Observation of the morphology of the time course and distribution of the inbound (
Figure 3A) and outbound (
Figure 3B) ERPs show clear visual evoked potentials with peak amplitudes over the first 600 ms that are many times larger than the pre-stimulus baseline activity (See
Appendix A and B for illustration of ERPs for all 32 channels). Early P1 evoked responses tended to differ between inbound and outbound trajectories with a more central occipital positivity around 100 ms for inbound and a more bilateral occipital positivity for outbound. At around 120 to 150 ms, the outbound responses contained a pronounced frontal positivity that was not present for inbound stimuli. At latencies after 150 ms, the inbound and outbound conditions elicited more similar distributions with posterior lateral negative and later central positive responses similar to N2 and P3 components reported in other studies (
Nakamoto & Mori, 2012). Subsequent analyses focused on the effects of speed, direction, and channel on these components.
Three (channels O1, Oz, and O2) by three (speed) by two (direction) ANOVA performed on the mean amplitude of the P1 component revealed a significant direction by channel interaction,
F(1.69, 35.58) = 4.06,
p = 0.03,
η2p = 0.16. As shown by the differing occipital distribution of scalp topographies at 100 ms (see dotted boxes) and quantified by the mean amplitudes in
Figure 4A, this interaction was driven by a relatively more lateral distribution for the outbound condition and a more medial distribution for the inbound condition.

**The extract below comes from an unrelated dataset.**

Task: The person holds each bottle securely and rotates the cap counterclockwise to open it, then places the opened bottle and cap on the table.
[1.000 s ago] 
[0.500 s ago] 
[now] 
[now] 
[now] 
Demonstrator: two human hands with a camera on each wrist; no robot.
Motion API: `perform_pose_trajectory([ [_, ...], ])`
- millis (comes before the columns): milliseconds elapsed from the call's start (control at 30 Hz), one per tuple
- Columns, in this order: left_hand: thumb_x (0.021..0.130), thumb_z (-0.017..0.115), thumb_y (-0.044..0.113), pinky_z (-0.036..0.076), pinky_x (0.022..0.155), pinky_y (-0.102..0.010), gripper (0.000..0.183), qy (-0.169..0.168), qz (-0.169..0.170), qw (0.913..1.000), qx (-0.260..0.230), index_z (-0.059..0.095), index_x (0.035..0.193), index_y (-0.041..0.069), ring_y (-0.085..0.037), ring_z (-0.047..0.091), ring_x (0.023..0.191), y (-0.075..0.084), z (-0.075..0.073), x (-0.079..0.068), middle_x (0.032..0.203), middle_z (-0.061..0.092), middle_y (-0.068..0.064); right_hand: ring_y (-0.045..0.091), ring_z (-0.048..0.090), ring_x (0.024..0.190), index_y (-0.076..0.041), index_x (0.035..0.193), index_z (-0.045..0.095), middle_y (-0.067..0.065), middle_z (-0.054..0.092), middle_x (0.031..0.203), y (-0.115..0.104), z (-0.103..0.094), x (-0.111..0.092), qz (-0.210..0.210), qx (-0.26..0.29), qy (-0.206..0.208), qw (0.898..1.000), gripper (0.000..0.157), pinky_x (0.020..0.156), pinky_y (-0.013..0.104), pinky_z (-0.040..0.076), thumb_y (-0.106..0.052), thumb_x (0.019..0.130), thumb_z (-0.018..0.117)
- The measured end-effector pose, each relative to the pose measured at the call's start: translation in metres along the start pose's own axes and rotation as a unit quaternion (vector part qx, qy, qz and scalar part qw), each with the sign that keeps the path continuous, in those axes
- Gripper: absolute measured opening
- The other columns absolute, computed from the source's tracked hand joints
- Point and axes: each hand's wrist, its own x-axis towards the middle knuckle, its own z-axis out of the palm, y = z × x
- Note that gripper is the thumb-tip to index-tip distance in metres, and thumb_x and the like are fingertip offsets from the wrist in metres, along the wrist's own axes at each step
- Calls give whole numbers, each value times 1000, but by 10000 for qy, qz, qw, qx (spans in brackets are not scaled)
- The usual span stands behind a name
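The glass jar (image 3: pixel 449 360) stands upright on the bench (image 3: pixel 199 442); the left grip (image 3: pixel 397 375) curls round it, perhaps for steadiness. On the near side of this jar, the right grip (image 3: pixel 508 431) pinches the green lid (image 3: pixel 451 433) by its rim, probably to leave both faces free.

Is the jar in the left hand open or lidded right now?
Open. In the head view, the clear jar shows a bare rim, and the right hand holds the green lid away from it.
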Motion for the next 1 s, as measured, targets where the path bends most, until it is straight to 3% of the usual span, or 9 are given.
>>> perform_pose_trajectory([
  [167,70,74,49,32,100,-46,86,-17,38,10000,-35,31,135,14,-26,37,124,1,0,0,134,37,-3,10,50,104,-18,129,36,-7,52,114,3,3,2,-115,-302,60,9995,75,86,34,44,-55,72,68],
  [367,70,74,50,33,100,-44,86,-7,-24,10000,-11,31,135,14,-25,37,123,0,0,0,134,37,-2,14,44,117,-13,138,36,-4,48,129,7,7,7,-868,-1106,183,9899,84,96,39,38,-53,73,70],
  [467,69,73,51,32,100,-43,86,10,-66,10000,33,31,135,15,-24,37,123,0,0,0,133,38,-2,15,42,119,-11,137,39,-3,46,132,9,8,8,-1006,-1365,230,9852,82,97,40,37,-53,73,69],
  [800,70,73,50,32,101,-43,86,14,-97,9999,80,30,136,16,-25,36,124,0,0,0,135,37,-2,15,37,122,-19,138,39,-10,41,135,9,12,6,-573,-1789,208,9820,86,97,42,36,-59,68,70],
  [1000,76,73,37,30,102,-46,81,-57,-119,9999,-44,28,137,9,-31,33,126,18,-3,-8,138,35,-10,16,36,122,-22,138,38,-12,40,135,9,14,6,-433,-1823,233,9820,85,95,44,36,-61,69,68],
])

No other main effects or interactions were significant.
Two (channel P7 and P8) by three (speed) by two (direction) ANOVA on the mean N2 amplitude revealed a significant effect of channel,
F(1, 21) = 5.5,
p = 0.03,
η2p = 0.21. This difference was driven by larger amplitude N2 responses in left (P7) versus the right (P8) channels, as illustrated in
Figure 4B.
Finally, three (speed) by two (direction) ANOVA performed on the mean amplitude of the P3 at channel Cz revealed a significant main effect of speed,
F(1.41, 29.43) = 113.02,
p < 0.001,
η2p = .84, a significant main effect of direction,
F(1, 21) = 18.24,
p < 0.001,
η2p = .47, and a significant speed by direction interaction,
F(1.71, 35.85) = 4.70,
p = 0.02,
η2p = 0.18. As illustrated in
Figure 4C, these effects are driven by higher amplitudes at faster speeds, greater amplitude for outbound stimuli, and an interaction between speed and direction in which greater amplitudes are observed at higher speeds for outbound stimuli. Additional analyses correlating the mean amplitude of the P1, N2 and P3 components, averaged over channels, and the constant error, averaged across speeds, were not significant for either inbound or outbound directions. A two-tailed, unpaired
t-statistic was derived and tested for significance for all six correlations. None were less than 0.4.